Mañana
es 1º de Mayo, Día del Trabajo, un derecho al que desgraciadamente
no todos los españoles tienen acceso, una actividad básica que le
garantiza al individuo, estabilidad y crecimiento personal.
Debemos
reivindicar, que los sistemas productivos actuales se adapten a las
nuevas circunstancias de nuestra sociedad, para que así, el auge de
la economía repercuta en las personas, algo que implicaría mayor
número de puestos de trabajo y así poder aspirar al pleno empleo.
Las
últimas reformas aplicadas por los gobiernos de PSOE y PP, solo nos
han traído precariedad laboral, han acrecentado el problema de la
temporalidad de los empleos y los bajos salarios.
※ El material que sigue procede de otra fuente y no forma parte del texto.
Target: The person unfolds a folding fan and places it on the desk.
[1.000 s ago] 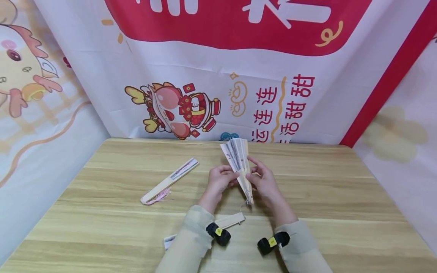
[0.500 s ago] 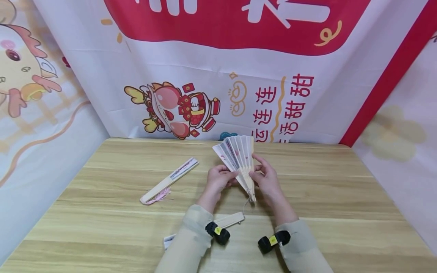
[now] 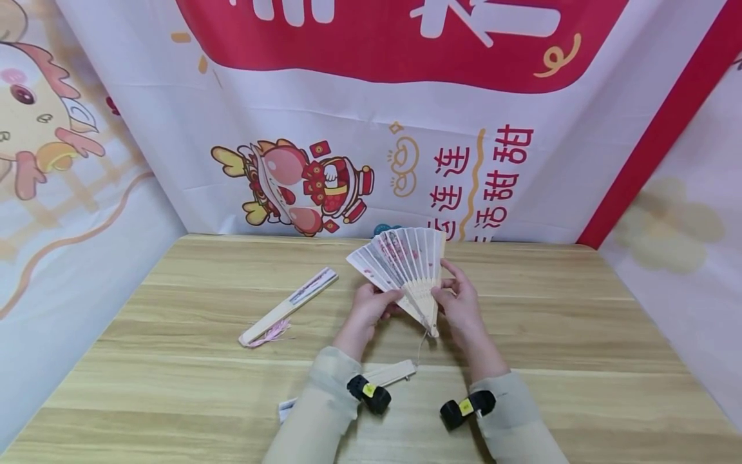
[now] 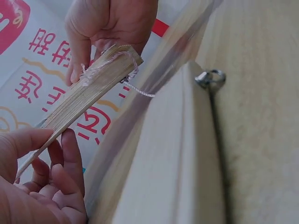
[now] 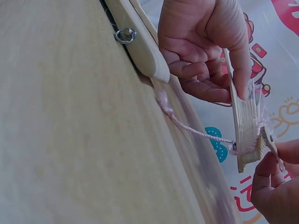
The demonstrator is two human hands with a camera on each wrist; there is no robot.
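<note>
A paper folding fan (image 3: pixel 414 258), partly spread and printed with pink and grey, is held upright over the table in the head view. My left hand (image 3: pixel 371 308) pinches its left outer rib between thumb and fingers. On the opposite edge, my right hand (image 3: pixel 462 308) grips the right outer rib. A thin pale pink cord (image 5: pixel 196 133) hangs from the fan's pivot end. Below it lies a folded fan (image 3: pixel 397 372), partly hidden by my left forearm; its wooden end with a small metal ring (image 4: pixel 214 78) looms close in the left wrist view.
Another folded fan (image 3: pixel 290 306) with a pink tassel (image 3: pixel 274 332) lies to the left on the wooden table (image 3: pixel 580 335). Behind the table's far edge hangs a printed red and white cloth (image 3: pixel 371 103). Black wrist cameras (image 3: pixel 371 394) sit over both sleeves.
The fan has spread from a narrow wedge to a wider one, showing more of its printed leaf. My right hand has moved slightly right with its rib; the left has stayed nearly in place.
</note>
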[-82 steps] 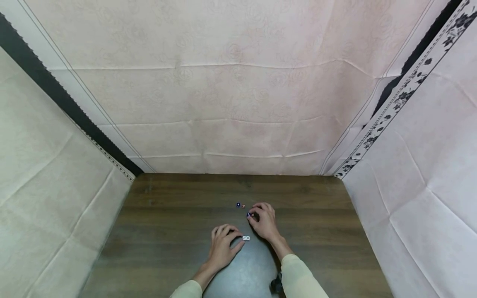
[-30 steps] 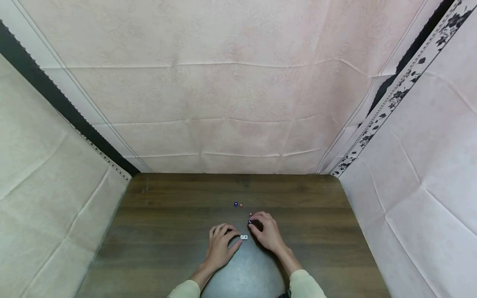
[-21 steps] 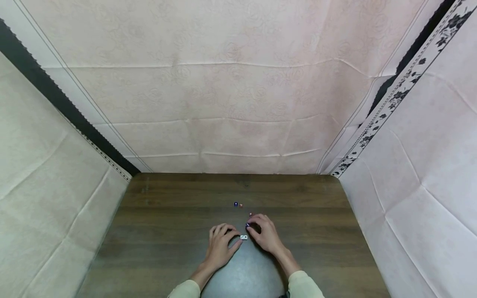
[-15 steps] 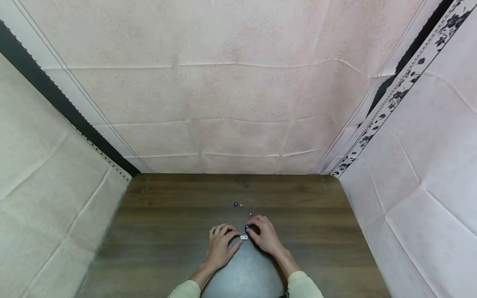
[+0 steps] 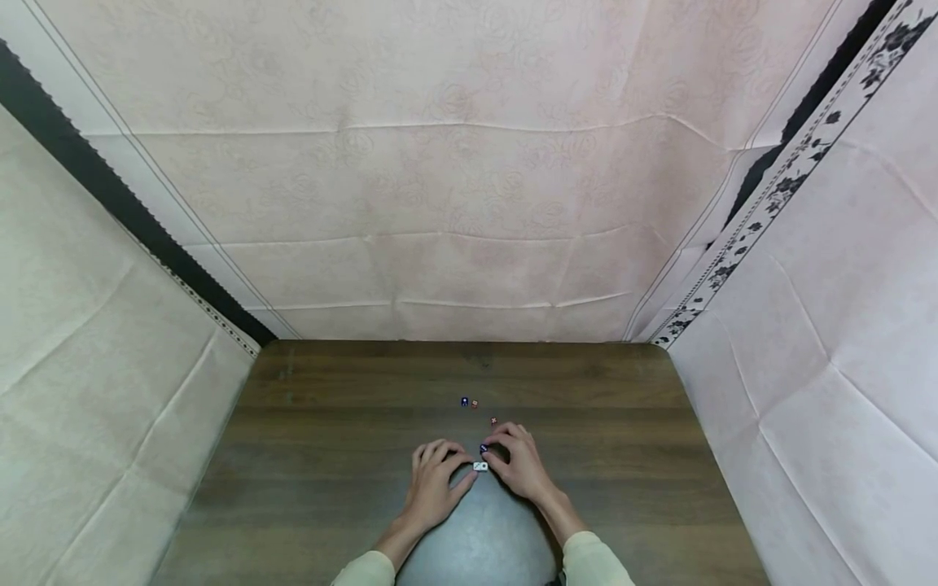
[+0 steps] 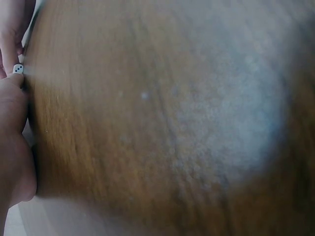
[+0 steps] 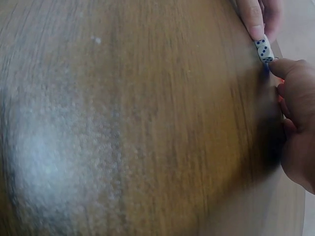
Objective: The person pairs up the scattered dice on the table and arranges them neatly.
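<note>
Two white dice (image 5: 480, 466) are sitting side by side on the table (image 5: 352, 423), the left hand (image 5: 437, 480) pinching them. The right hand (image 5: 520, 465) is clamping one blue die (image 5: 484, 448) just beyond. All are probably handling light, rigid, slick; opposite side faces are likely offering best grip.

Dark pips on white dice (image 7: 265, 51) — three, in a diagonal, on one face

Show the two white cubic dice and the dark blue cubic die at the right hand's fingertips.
Two white cubic dice (image 7: 265, 50), right wrist view: one's dotted face.
Dark blue cubic die (image 5: 484, 448), head view: visible middle.
</note>
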Motion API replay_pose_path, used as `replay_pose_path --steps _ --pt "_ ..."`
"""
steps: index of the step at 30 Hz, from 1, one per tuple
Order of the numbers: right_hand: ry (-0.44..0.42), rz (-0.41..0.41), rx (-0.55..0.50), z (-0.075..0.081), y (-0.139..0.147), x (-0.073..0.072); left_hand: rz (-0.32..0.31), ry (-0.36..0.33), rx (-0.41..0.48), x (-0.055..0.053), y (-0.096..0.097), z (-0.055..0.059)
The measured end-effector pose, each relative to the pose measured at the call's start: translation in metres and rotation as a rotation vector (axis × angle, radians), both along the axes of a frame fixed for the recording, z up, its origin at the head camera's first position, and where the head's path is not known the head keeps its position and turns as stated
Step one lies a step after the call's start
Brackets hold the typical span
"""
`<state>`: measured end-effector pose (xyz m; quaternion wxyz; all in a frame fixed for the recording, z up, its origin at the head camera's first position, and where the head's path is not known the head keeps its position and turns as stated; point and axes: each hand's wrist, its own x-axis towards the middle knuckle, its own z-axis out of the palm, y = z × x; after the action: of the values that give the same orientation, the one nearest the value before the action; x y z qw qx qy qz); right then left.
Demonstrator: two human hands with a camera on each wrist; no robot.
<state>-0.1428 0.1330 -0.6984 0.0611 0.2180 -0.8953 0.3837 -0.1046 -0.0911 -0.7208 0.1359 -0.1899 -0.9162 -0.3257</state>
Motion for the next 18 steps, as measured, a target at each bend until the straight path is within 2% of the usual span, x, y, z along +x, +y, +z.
replay_pose_path --steps 9,18 --pt "0.007 -0.004 0.011 -0.0026 -0.0011 -0.0018 0.005 0.005 0.005 -0.0003 0.0004 -0.0015" --pt "-0.042 0.001 0.009 -0.0031 0.0008 -0.0026 0.009 0.003 -0.007 -0.0002 0.0002 -0.0012"
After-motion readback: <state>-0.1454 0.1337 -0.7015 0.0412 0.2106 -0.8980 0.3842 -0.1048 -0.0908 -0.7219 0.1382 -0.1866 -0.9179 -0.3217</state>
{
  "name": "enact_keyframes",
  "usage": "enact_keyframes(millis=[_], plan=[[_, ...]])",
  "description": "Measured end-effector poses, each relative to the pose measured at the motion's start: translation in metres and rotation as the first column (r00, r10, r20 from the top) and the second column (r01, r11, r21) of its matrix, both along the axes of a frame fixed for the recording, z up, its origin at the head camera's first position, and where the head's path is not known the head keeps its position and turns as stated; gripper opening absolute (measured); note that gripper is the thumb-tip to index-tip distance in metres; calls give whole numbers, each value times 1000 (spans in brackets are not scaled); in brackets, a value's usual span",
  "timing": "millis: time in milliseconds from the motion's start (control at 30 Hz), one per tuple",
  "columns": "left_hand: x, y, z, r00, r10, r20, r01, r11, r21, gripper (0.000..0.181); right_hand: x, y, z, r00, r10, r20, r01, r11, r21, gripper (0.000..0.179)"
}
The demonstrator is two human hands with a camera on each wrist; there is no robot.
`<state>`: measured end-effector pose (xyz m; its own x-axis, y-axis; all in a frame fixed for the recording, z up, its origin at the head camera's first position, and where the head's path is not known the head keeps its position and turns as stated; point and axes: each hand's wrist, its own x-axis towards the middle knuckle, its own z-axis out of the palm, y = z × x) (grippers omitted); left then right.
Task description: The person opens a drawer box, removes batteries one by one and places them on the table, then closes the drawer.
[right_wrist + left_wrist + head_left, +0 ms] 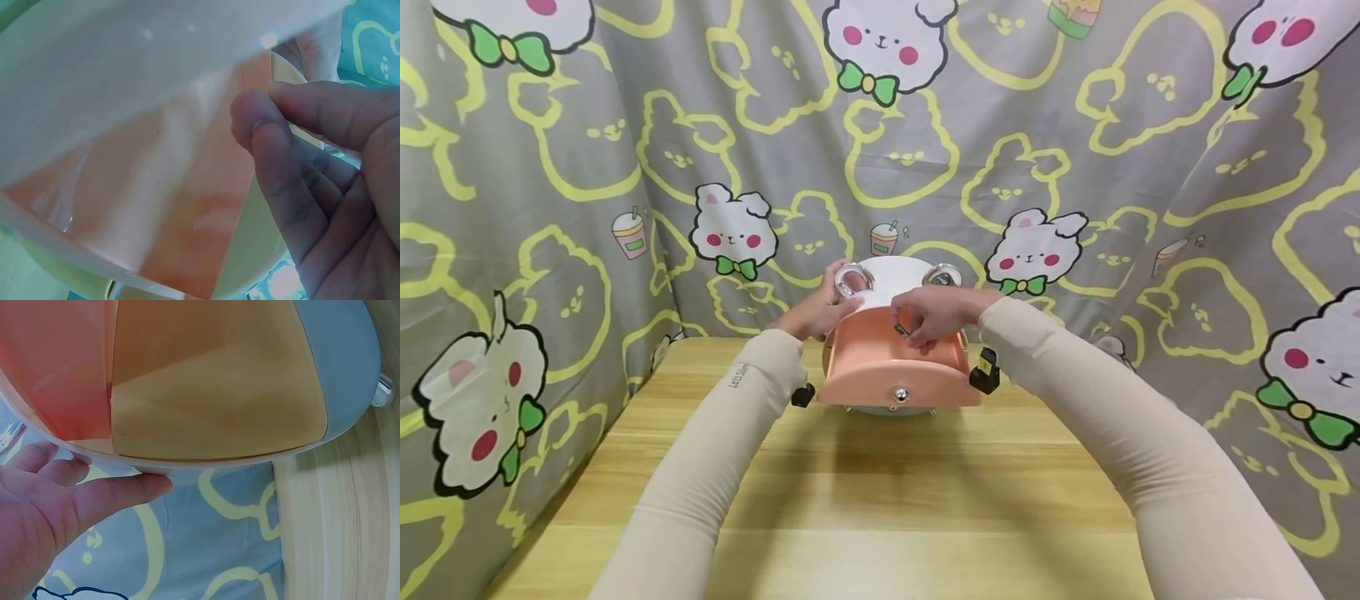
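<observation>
A rounded cabinet (886,279) with a white top, two shiny rings and small feet stands on the table. Its upper salmon-pink drawer (897,382), with a silver knob, is pulled out. My right hand (936,315) is over the drawer's inside, thumb and fingertips pinching a small dark, gold-tinged object (902,331); its kind is too small to tell. In the right wrist view the fingertips (265,122) meet and hide it. My left hand (826,304) rests against the cabinet's left upper side, and in the left wrist view one finger (125,490) lies straight along the outer wall.
Below the pulled-out drawer is a yellow-tan front panel (219,381). Black wrist cameras sit close to both sides of the drawer, the right one (985,371) nearly touching it. A patterned curtain (895,158) surrounds the wooden table (850,500) at the back and sides.
</observation>
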<state>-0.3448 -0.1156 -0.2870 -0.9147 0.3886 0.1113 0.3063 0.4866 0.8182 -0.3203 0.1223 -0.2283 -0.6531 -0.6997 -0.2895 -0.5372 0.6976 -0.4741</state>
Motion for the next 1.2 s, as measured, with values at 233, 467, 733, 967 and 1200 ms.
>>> enact_keyframes(millis=[233,467,733,967,1200], plan=[[3,1,2,1000,7,23,-7,1000,17,80,4,13,0,1000,-11,-26,11,1000,-29,35],[7,2,4,997,20,71,-23,999,37,80,7,29,2,997,-74,11,74,993,-93,31],[2,1,-1,999,26,47,-27,999,38,81,8,44,0,991,-130,30,133,985,-110,31],[0,1,-1,997,21,70,-25,998,62,81,9,60,-1,988,-152,-28,146,979,-144,31],[-3,1,-1,996,24,87,-30,997,66,80,9,76,-6,987,-161,-17,156,971,-183,27]])
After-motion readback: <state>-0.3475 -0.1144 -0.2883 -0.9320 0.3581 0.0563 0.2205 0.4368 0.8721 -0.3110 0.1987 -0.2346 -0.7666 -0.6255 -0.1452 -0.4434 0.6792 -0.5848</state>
Debemos apostar por
la implantación progresiva del contrato único con indemnización
creciente como instrumento que mejor concilia los intereses de
trabajadores y empresarios y, por tanto, que mejor favorece la
creación de empleo estable y de calidad.
No
se puede seguir permitiendo, que se esté sacrificando a tanto joven
preparado y que trabaja bien. No se puede consentir, que tantas y
tantas empresas, se dediquen a contratar a jóvenes trabajadores que
indistintamente que sean aceptables, buenos o excelentes, saben que
su permanencia en esa empresa tiene fecha de caducidad, y que serán
sustituidos por otros. Decidme como se consigue así que aumente la
productividad, cuando el joven trabajador sabe que haga lo que haga
tiene el mismo futuro que el mediocre que se escaquea en cuanto puede
que tiene junto a él.
La
contratación laboral en este país es perversa, y la gran cantidad
de tipos de contratos existentes hacen que el mercado laboral se haya
convertido en una injusta jungla en donde el trabajador nunca gana, y
ve que cada vez tiene menos futuro, y el desaprensivo nunca pierde.